終始無言で、表情も変わらずに、ただ頷いて聞いているミイコがどんな思いをしているのかは分からなかったが、俺は全ての事を話して聞かせた。
「ガッカリしただろ?酷い話だよな。」
締め括るように言うと、ミイコは一度顔を伏せ目を閉じ息を吐き出した。
「酷い話だね。」
顔を上げたミイコは、何故だか笑顔で俺の言葉を肯定した。
「でも、私の方が酷いよね?だから…お互い様かな?」
「そう、かもな?」
「でもね、ソウくんは私の身体目当てだったかもしれないけど、とても優しくしてくれたし、やっぱり私の方が酷いや。」
それからミイコの話を聞いていくことにした。
俺は殆ど知っていたし、今更ミイコに悪い感情を持つ事もなかったけど、頭の中のソウくんという話には口元が緩んだ。

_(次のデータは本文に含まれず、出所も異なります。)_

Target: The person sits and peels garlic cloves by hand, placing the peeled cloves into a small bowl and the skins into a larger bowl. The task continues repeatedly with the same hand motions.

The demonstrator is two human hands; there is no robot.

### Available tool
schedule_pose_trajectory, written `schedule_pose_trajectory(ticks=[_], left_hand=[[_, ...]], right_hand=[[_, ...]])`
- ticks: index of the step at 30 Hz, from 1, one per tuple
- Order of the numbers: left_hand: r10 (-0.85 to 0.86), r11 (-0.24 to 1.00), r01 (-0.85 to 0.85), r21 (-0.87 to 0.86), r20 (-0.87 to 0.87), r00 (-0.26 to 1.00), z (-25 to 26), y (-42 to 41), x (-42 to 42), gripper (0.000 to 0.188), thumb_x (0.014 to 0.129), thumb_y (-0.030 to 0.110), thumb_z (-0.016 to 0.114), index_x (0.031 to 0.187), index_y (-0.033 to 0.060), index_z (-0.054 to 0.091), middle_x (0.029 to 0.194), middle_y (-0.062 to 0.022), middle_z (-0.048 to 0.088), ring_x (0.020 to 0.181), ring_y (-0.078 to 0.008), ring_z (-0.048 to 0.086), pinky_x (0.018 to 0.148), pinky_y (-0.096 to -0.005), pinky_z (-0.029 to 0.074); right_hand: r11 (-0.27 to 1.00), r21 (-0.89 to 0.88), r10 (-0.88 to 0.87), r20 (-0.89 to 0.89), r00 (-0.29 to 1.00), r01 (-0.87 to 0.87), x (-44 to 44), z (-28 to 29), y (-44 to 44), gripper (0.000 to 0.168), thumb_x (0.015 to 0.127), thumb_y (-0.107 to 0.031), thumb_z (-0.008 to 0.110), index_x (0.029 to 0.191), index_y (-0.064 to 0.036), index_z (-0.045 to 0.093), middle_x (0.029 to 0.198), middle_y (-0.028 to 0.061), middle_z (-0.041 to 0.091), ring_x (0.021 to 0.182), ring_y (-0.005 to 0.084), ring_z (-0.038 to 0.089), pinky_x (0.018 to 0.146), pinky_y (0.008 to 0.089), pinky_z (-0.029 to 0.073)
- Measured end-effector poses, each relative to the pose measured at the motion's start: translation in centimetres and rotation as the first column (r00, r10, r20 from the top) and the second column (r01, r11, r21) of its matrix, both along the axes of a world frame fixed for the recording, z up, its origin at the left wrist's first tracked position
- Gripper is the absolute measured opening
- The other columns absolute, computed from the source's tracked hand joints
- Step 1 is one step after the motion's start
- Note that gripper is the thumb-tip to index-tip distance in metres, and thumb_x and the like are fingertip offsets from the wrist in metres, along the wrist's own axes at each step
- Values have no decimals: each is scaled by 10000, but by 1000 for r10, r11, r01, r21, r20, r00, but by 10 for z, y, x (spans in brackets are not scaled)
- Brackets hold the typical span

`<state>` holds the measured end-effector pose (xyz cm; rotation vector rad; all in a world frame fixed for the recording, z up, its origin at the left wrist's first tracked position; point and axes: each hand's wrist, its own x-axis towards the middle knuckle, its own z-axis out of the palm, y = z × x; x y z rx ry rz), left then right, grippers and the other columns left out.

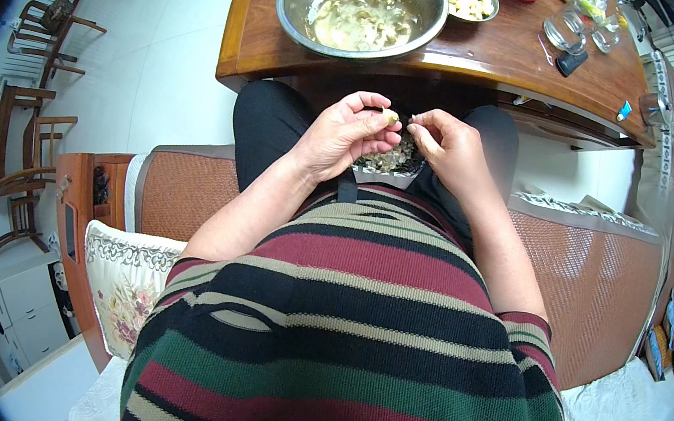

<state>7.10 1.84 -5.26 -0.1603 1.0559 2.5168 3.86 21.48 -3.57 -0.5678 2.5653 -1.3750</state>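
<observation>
My left hand (350, 132) holds a small pale yellow garlic clove (391, 117) between thumb and fingers, over my lap. Just right of it is my right hand (448, 142), thumb and index finger pinched close together; whether a bit of skin is between them I cannot tell. Below both hands a container (387, 177) with a pale rim holds a heap of peelings (390, 159), partly hidden by the hands. On the wooden table ahead stands a large steel basin (284, 8) with cloudy water and pale pieces, touching or close to a smaller metal bowl (496, 8) of peeled cloves.
The wooden table's (490, 64) front edge is just beyond my knees. A glass mug (565, 31), another glass (606, 35), a black object (571, 63) and a small blue tube (624, 111) lie or stand at its right. A floral cushion (125, 291) is at my left.
</observation>
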Motion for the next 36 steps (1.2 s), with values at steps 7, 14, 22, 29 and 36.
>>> schedule_pose_trajectory(ticks=[7, 14, 22, 29, 36], left_hand=[[1, 994, -3, -107, -14, 1000, 2, 6, -2, 238, 883, 79, 595, 1099, 20, 516, 934, -92, 634, 803, -138, 642, 711, -225, 543], [-29, 960, -4, -280, -115, 993, -3, 8, -1, 237, 878, 69, 596, 1105, 30, 540, 926, -85, 648, 825, -134, 645, 719, -223, 539], [-28, 966, -9, -259, -137, 990, 5, 12, 2, 229, 892, 109, 591, 1101, 20, 565, 939, -68, 645, 822, -115, 628, 733, -226, 518], [-91, 942, 26, -335, -181, 979, 8, 11, 4, 285, 894, 99, 586, 1167, 25, 552, 994, -57, 625, 840, -101, 611, 742, -229, 514], [-87, 979, 66, -193, -104, 991, 7, 9, 5, 301, 926, 135, 535, 1201, 11, 521, 1013, -73, 618, 865, -121, 614, 766, -253, 524]], right_hand=[[959, -280, 17, 192, 981, 38, 2, -6, 1, 161, 819, -131, 655, 936, -22, 675, 804, 74, 680, 695, 96, 628, 641, 236, 504], [969, -243, 15, 208, 978, 37, 4, 1, -1, 136, 820, -134, 647, 868, -8, 666, 733, 41, 659, 657, 50, 584, 599, 216, 484], [882, -448, 77, 445, 892, 148, 1, -6, -1, 146, 852, -143, 624, 884, -1, 634, 767, 0, 644, 676, 40, 566, 615, 197, 469], [865, -494, 145, 412, 899, 87, 6, -3, -2, 104, 891, -140, 588, 920, -41, 591, 793, -39, 575, 649, 19, 485, 580, 168, 397], [843, -535, 188, 397, 899, 60, 7, -6, -3, 87, 897, -116, 571, 932, -37, 581, 824, -42, 572, 692, 20, 492, 624, 168, 407]])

結局、前原さんの事は好きだったのか分からないそうだ。
と言うよりも、ミイコの中で答えは出ていて、依存していただけなのだと思っているようだ。
「良く分からないね。好きって何なのかな?」
「さあな。俺も分からないから。」
ミイコが立ち上がり、キッチンに向かった。
戻って来たミイコの手には俺が良く使っていた包丁が握られている。
「なんか…良く分からないの。自分の気持ちが。でもね、ソウくん。」
「なぁミイコ。俺には家族もいないし、子供も残せない。志摩って言う姓は俺で途絶えるし、もう余り生きてる意味も考えられない。…一緒に死ぬか?」
そう言うと、ミイコは一瞬驚いて微笑んだ。
「私も疲れちゃったかな。本当はね、幸せな家庭が欲しかった。子供を連れて家族で散歩とかしたかったなぁ。」
俺は立ち上がりミイコを抱き締めた。
「ソウくんはどんな私でも受け入れてくれるんだね?好きじゃないから?」
「分からないけど、大事だからかな?」
「フフッ…身体がね?」
「まぁ…否定は出来ないな。」
俺達は微笑み合い、ミイコの持っている包丁がゆっくりと俺の首元に添えられた。
俺は一度笑顔でミイコを見つめ、目を閉じた。